§ **Assigned task**:
What you return must match the listing word for word.
=== Given material ===
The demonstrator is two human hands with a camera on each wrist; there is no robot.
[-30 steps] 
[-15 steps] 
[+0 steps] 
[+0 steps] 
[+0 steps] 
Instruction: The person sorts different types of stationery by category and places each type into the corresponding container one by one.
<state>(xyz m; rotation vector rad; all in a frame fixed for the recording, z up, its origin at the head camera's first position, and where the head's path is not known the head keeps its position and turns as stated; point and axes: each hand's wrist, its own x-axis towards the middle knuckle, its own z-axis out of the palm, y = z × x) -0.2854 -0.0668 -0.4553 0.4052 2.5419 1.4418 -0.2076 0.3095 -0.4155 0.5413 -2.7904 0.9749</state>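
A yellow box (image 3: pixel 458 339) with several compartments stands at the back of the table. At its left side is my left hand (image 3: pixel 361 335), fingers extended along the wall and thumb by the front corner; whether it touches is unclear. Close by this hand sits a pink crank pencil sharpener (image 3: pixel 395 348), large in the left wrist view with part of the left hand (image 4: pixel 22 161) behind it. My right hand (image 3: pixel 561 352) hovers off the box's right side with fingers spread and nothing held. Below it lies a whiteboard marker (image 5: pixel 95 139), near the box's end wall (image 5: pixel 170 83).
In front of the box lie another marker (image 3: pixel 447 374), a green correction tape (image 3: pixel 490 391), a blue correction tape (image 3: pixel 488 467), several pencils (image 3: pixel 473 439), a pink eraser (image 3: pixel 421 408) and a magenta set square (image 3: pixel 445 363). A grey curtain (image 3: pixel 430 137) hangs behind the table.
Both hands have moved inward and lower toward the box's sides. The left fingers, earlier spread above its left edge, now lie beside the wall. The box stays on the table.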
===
§ **Answer box**:
The demonstrator is two human hands with a camera on each wrist; there is no robot.
[-30 steps] 
[-15 steps] 
[+0 steps] 
[+0 steps] 
[+0 steps] 
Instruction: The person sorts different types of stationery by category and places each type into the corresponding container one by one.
<state>(xyz m; rotation vector rad; all in a frame fixed for the recording, z up, its origin at the head camera's first position, and where the head's path is not known the head keeps its position and turns as stated; point and axes: each hand's wrist, its own x-axis towards the middle knuckle, its own z-axis out of the palm, y = z × x) -0.2854 -0.0668 -0.4553 0.4052 2.5419 1.4418 -0.2076 0.3095 -0.4155 0.5413 -2.7904 0.9749</state>
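A yellow box (image 3: pixel 458 339) with several compartments stands at the back of the table. At its left side is my left hand (image 3: pixel 361 335), fingers extended along the wall and thumb by the front corner; whether it touches is unclear. Close by this hand sits a pink crank pencil sharpener (image 3: pixel 395 348), large in the left wrist view with part of the left hand (image 4: pixel 22 161) behind it. My right hand (image 3: pixel 561 352) hovers off the box's right side with fingers spread and nothing held. Below it lies a whiteboard marker (image 5: pixel 95 139), near the box's end wall (image 5: pixel 170 83).
In front of the box lie another marker (image 3: pixel 447 374), a green correction tape (image 3: pixel 490 391), a blue correction tape (image 3: pixel 488 467), several pencils (image 3: pixel 473 439), a pink eraser (image 3: pixel 421 408) and a magenta set square (image 3: pixel 445 363). A grey curtain (image 3: pixel 430 137) hangs behind the table.
Both hands have moved inward and lower toward the box's sides. The left fingers, earlier spread above its left edge, now lie beside the wall. The box stays on the table.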

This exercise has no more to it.